Suatu pagi, waktu menyapu halaman gereja, Pak Glenik terkejut bukan kepalang. Seorang bapak tiba-tiba menghampirinya. “Pak Glenik, tolong Pak, saya pusing menghadapi anak saya yang satu itu!” serunya.
“Lah, memang ada apa, Pak?” timpal Pak Glenik pada Pak Sarwono.
“Itu loh, anakku, bersikeras mau menjadi suster biarawati.”
“Lah, kan bagus, Pak Sarwono, apalagi sekarang panggilan hidup bakti menurun. Makin banyak anak muda yang tak tertarik menjadi biarawan atau biarawati. Mestinya, Pak Sarwono bahagia mempunyai anak yang terpanggil untuk hidup bakti.”
“Pokoknya, saya tidak setuju. Pak Glenik ini bagaimana, bukannya mendukung saya, eh malah mendukung anak saya yang mau menjadi biarawati. Saya mau lapor dan minta nasihat pada Romo, ada tidak?”
“Oh, sebentar, tadi sedang sarapan pagi, mungkin sudah selesai. Silakan Pak Sarwono duduk di ruang tamu, saya akan memberitahu romo.”
Pak Glenik pun berlalu, ia memberitahu romo. Tak berapa lama, romo yang mengenakan baju putih itu muncul dan menemui Pak Sarwono.
“Romo, ini loh, Pak Sarwono, pagi-pagi sudah galau, saya malah kena semprot. Dia tidak rela kalau anaknya mau menjadi biarawati.”

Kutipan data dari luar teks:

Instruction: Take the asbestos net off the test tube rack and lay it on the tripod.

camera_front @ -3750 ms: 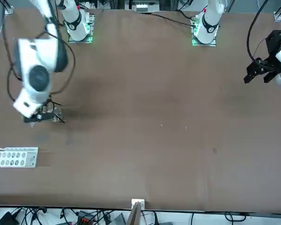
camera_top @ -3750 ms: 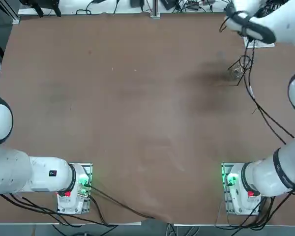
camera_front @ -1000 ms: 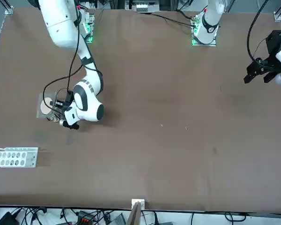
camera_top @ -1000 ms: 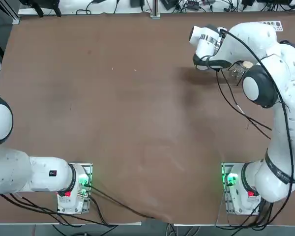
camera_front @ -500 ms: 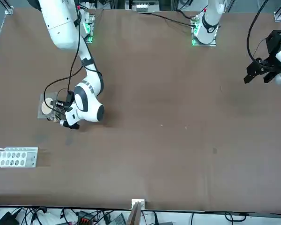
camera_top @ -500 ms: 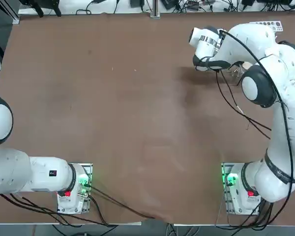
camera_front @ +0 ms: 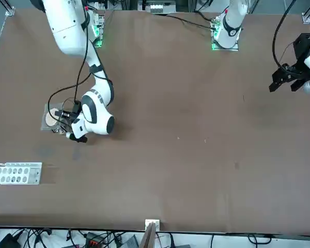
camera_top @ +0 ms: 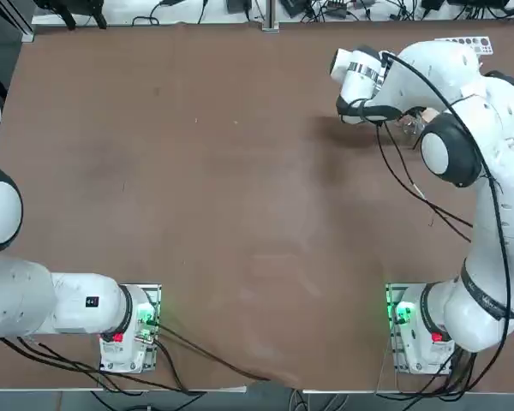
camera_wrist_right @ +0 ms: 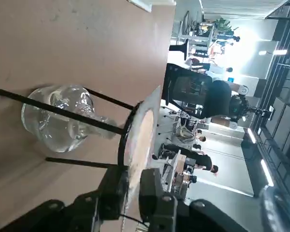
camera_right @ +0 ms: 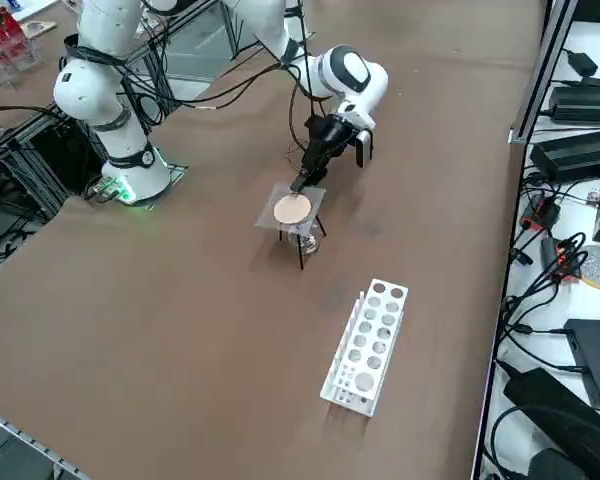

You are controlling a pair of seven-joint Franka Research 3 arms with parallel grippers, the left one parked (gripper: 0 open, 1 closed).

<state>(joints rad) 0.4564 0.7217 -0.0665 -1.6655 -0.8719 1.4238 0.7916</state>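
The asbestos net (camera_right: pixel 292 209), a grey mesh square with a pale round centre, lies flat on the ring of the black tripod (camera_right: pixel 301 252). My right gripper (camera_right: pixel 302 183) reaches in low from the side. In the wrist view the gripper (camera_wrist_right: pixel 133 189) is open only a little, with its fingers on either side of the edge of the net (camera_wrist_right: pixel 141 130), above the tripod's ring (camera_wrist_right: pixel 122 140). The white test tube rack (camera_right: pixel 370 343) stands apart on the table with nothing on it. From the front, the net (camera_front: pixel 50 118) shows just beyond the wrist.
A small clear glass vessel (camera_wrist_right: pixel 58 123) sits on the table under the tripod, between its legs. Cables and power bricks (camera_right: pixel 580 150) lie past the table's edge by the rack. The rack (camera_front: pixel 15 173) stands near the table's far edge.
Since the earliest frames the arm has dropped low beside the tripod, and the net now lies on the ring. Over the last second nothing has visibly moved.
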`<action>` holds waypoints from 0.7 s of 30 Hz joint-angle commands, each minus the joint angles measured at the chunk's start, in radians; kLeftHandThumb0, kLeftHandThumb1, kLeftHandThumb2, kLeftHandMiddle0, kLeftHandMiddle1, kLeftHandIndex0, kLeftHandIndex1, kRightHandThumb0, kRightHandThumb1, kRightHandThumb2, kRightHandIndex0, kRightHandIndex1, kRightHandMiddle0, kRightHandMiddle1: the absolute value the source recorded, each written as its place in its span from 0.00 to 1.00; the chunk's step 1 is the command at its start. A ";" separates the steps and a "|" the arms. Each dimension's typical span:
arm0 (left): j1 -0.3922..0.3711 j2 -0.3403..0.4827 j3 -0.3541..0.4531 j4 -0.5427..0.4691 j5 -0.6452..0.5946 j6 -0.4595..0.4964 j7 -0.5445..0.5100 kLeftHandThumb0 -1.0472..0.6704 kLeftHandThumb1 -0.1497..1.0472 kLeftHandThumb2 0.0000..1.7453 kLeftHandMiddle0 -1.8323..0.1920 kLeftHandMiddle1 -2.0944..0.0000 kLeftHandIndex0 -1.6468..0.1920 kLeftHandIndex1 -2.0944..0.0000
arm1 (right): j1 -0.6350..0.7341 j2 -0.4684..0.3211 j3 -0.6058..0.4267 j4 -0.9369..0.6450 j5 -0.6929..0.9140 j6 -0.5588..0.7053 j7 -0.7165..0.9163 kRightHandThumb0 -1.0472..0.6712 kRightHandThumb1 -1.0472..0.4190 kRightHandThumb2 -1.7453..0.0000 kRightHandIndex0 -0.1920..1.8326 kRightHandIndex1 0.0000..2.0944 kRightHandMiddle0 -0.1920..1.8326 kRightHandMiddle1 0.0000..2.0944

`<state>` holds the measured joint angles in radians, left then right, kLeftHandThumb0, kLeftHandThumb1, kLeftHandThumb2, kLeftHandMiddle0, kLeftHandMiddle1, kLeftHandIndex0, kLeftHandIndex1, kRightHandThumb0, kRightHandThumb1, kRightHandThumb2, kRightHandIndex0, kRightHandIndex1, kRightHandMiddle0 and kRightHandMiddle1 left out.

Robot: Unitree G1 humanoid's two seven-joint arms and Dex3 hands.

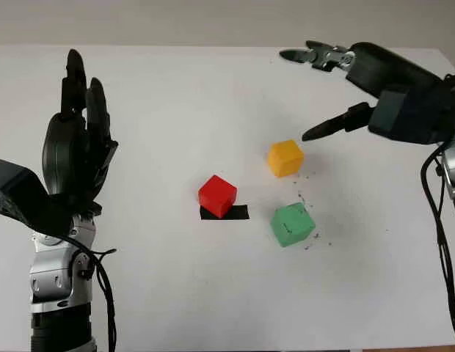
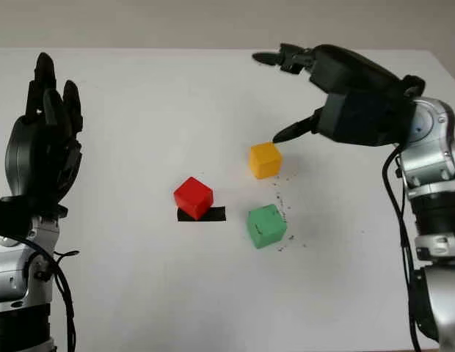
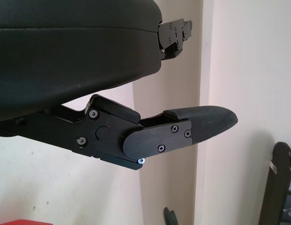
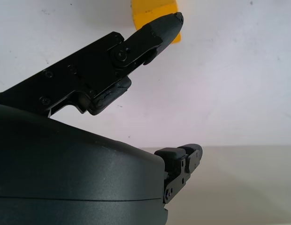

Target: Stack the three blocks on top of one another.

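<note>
separately, matte yellow cube (image 1: 285, 158), red cube (image 1: 216, 195), green cube (image 1: 292, 224)

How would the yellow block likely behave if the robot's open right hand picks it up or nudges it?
The yellow block looks rigid with flat faces, so it would probably slide, not roll. It seems small against the right hand above it, so likely light. Its smooth sides might slip.

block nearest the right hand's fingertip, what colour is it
Yellow-orange: the small yellow cube, clearest in the left eye view, just below the right hand.
</note>
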<state>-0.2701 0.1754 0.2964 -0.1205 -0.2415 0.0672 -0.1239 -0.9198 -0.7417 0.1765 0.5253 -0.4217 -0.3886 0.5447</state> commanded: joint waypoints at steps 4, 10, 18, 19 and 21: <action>0.008 0.001 -0.021 0.001 0.012 -0.019 0.008 0.18 1.00 0.35 1.00 1.00 1.00 1.00 | -0.060 0.003 0.086 0.091 -0.110 -0.088 -0.050 0.22 0.23 0.97 0.13 0.02 0.28 0.03; 0.006 0.008 -0.030 0.006 0.022 -0.032 0.010 0.18 1.00 0.35 1.00 1.00 1.00 1.00 | -0.064 0.015 0.146 0.137 -0.193 -0.143 -0.114 0.22 0.20 0.96 0.12 0.02 0.26 0.02; 0.005 0.018 -0.040 0.009 0.032 -0.038 0.010 0.18 1.00 0.35 1.00 1.00 1.00 1.00 | -0.043 0.019 0.203 0.147 -0.261 -0.145 -0.137 0.25 0.18 0.96 0.12 0.02 0.26 0.02; 0.004 0.018 -0.040 0.009 0.033 -0.038 0.012 0.18 1.00 0.35 1.00 1.00 1.00 1.00 | -0.042 0.020 0.212 0.153 -0.272 -0.147 -0.144 0.24 0.18 0.96 0.11 0.02 0.26 0.02; 0.005 0.019 -0.043 0.009 0.035 -0.038 0.011 0.18 1.00 0.35 1.00 1.00 1.00 1.00 | -0.039 0.023 0.230 0.175 -0.295 -0.166 -0.178 0.23 0.17 0.96 0.12 0.02 0.27 0.03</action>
<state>-0.2677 0.1866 0.2566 -0.1103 -0.2110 0.0399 -0.1135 -0.9665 -0.7269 0.3957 0.6882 -0.7078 -0.5441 0.3826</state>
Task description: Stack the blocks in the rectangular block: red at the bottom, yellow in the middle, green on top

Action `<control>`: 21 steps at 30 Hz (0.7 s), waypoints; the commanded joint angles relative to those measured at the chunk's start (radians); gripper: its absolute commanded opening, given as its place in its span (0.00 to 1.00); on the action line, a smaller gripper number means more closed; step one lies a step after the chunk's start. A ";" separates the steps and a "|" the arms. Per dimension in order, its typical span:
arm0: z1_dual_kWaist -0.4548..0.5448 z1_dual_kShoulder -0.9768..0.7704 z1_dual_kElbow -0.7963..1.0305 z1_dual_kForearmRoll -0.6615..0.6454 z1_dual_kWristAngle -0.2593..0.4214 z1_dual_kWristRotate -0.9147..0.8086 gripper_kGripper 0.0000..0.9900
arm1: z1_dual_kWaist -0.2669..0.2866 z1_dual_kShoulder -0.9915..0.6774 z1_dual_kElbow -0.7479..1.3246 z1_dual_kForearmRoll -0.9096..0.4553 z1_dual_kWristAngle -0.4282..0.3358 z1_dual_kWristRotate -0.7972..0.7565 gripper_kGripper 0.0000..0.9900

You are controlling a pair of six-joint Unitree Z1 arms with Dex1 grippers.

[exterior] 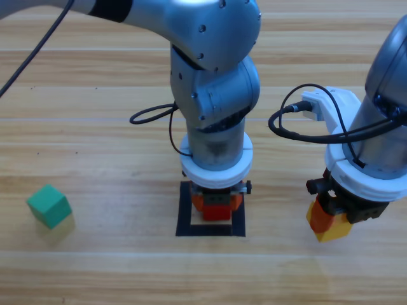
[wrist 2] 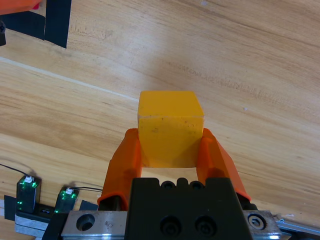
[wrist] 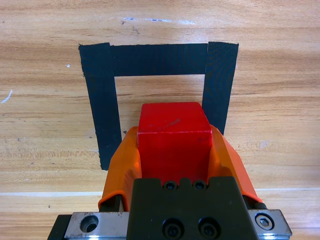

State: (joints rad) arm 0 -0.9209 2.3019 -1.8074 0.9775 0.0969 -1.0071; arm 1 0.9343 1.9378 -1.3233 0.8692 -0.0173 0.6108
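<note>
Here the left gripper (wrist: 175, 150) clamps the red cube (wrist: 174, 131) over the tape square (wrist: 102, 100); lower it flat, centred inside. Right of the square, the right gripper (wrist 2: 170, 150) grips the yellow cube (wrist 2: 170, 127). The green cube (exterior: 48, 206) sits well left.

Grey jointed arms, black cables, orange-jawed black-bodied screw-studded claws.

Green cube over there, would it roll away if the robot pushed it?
Probably not. The green cube has flat faces and sits flat on the table, so it would likely slide. It looks stiff and matte, so it is probably not slippery to grab.
</note>
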 commanded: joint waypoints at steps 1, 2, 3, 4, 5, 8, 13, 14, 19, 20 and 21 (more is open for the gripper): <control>-0.015 0.016 0.019 -0.014 -0.005 0.008 0.04 | 0.011 -0.020 0.018 0.010 -0.012 -0.009 0.25; -0.015 0.017 0.020 -0.014 -0.003 0.008 0.04 | 0.011 -0.022 0.018 0.008 -0.012 -0.009 0.25; -0.015 0.019 0.020 -0.014 -0.005 0.010 0.04 | 0.011 -0.022 0.018 0.010 -0.012 -0.009 0.25; -0.015 0.021 0.022 -0.014 -0.005 0.010 0.04 | 0.011 -0.022 0.016 0.010 -0.012 -0.009 0.25; -0.015 0.022 0.022 -0.014 -0.005 0.010 0.04 | 0.011 -0.022 0.016 0.010 -0.012 -0.009 0.25; -0.015 0.025 0.022 -0.014 -0.005 0.010 0.04 | 0.011 -0.020 0.016 0.010 -0.010 -0.008 0.25; -0.015 0.028 0.023 -0.014 -0.003 0.012 0.04 | 0.011 -0.017 0.015 0.008 -0.012 -0.008 0.25; -0.015 0.031 0.023 -0.014 -0.003 0.012 0.04 | 0.011 -0.016 0.015 0.010 -0.012 -0.008 0.25; -0.015 0.042 0.025 -0.014 -0.003 0.013 0.04 | 0.011 -0.014 0.012 0.008 -0.013 -0.008 0.25; -0.015 0.042 0.023 -0.014 -0.002 0.013 0.04 | 0.011 -0.014 0.012 0.008 -0.013 -0.006 0.25; -0.015 0.044 0.025 -0.014 -0.002 0.013 0.04 | 0.011 -0.013 0.013 0.008 -0.013 -0.008 0.25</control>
State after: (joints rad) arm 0 -0.9209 2.3025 -1.8025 0.9772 0.0969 -1.0035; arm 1 0.9343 1.9378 -1.3233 0.8692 -0.0173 0.6108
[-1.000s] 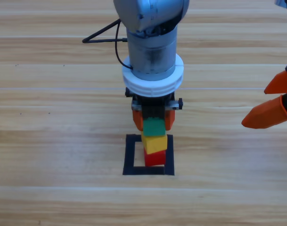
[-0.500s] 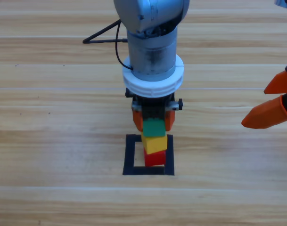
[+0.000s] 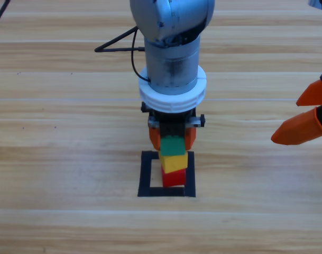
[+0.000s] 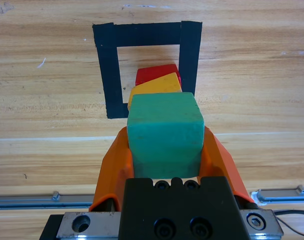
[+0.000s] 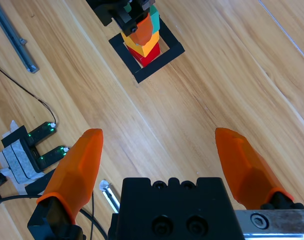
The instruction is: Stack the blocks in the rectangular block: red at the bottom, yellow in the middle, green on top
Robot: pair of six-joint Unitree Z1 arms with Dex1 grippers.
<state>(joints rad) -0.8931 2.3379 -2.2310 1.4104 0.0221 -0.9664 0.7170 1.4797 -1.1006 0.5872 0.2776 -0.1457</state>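
Observation:
Inside the black tape rectangular block (image 3: pixel 146 174) (image 4: pixel 112 75) (image 5: pixel 156 62) the red cube (image 3: pixel 174 178) (image 4: pixel 156 72) sits lowest. The yellow cube (image 3: pixel 174 161) (image 4: pixel 154 86) rests on it, turned slightly. On top is the green cube (image 3: pixel 173 145) (image 4: pixel 164 132) (image 5: pixel 154 20), with my left gripper (image 3: pixel 172 138) (image 4: pixel 164 137) shut on its two sides from behind. At the right edge of the high view my right gripper (image 3: pixel 285 120) (image 5: pixel 164 142) waits open and holds nothing.
A black cable (image 3: pixel 116 42) lies on the table behind the left arm. The right wrist view shows a metal rail (image 5: pixel 12 37) and a small taped sensor unit (image 5: pixel 42 145) off to one side. Bare wood surrounds the tape outline.
The left arm has shifted slightly and the green cube sits a touch lower on the yellow one. The right gripper has not moved.

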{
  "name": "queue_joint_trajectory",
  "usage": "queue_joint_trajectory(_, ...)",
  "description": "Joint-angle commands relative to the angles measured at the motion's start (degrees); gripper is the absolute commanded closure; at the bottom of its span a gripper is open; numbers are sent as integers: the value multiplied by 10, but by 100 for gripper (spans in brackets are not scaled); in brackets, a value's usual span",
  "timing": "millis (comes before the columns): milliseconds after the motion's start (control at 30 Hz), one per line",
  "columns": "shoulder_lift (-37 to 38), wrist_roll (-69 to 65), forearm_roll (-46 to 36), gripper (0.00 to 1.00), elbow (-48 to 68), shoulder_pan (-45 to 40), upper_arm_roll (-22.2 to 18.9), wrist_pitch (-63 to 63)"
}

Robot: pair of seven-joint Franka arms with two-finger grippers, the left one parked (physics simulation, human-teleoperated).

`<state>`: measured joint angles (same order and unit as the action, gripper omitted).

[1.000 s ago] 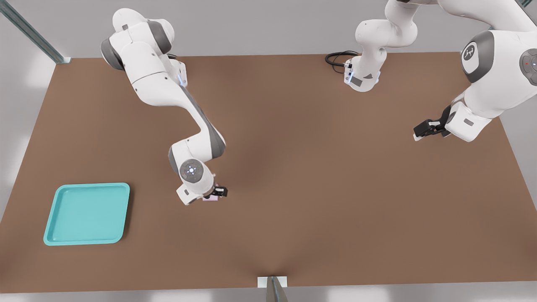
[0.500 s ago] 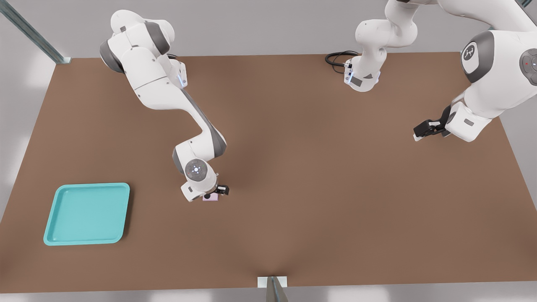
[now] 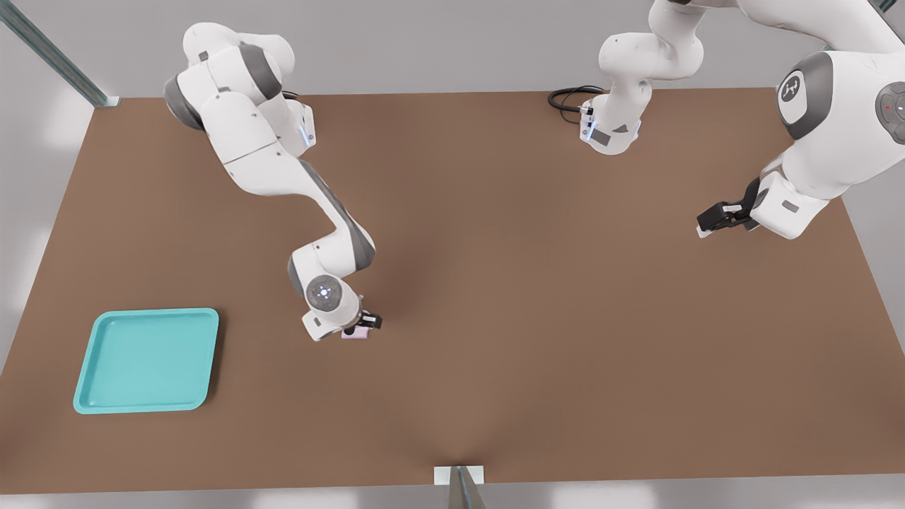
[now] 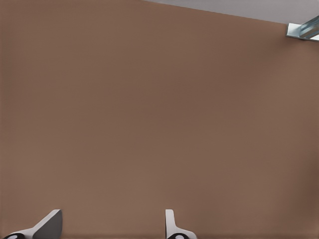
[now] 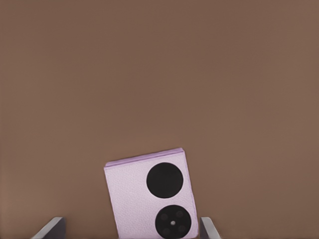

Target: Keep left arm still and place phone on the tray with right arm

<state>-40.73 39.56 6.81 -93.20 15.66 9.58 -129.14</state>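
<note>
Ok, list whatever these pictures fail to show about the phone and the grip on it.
- Phone, right wrist view: its near end is cut off by the picture's edge.
- Phone, front view: mostly hidden under the right arm's gripper; only a pale sliver shows.
- Fingers, right wrist view: only the tips show, open on either side of the phone; contact cannot be told.
- Tray: seen only in the front view, outside both wrist views.

The right arm (image 3: 283, 155) is chunky glossy white shells with dark grey bands at the joints. Its round grey wrist cap (image 3: 324, 291) has a pale blue-white light in the middle, and right below that cap sits the black two-finger gripper (image 3: 360, 324).
</note>
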Motion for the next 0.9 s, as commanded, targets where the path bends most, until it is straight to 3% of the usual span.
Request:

“Betul, Pak Sarwono?” tanya romo. “Betul, Romo!” jawab Pak Sarwono.
“Loh, Pak Sarwono, di era sekarang yang katanya serba modern, orang makin enggan berkomitmen menjadi biarawan/biarawati. Bapak, semestinya bangga pada anak Bapak. Terlebih, saat ini panggilan hidup membiara mengalami penurunan.”
“Apa saya bilang, sama to dengan nasihat Romo. Lah, kok tadi malah sewot sama saya?”
“Romo dan Pak Glenik ini, bagaimana sih. Bukannya membantu saya menolak kemauan anak saya menjadi biarawati. Anak saya laki-laki!”
Romo dan Pak Glenik pun saling membuang muka.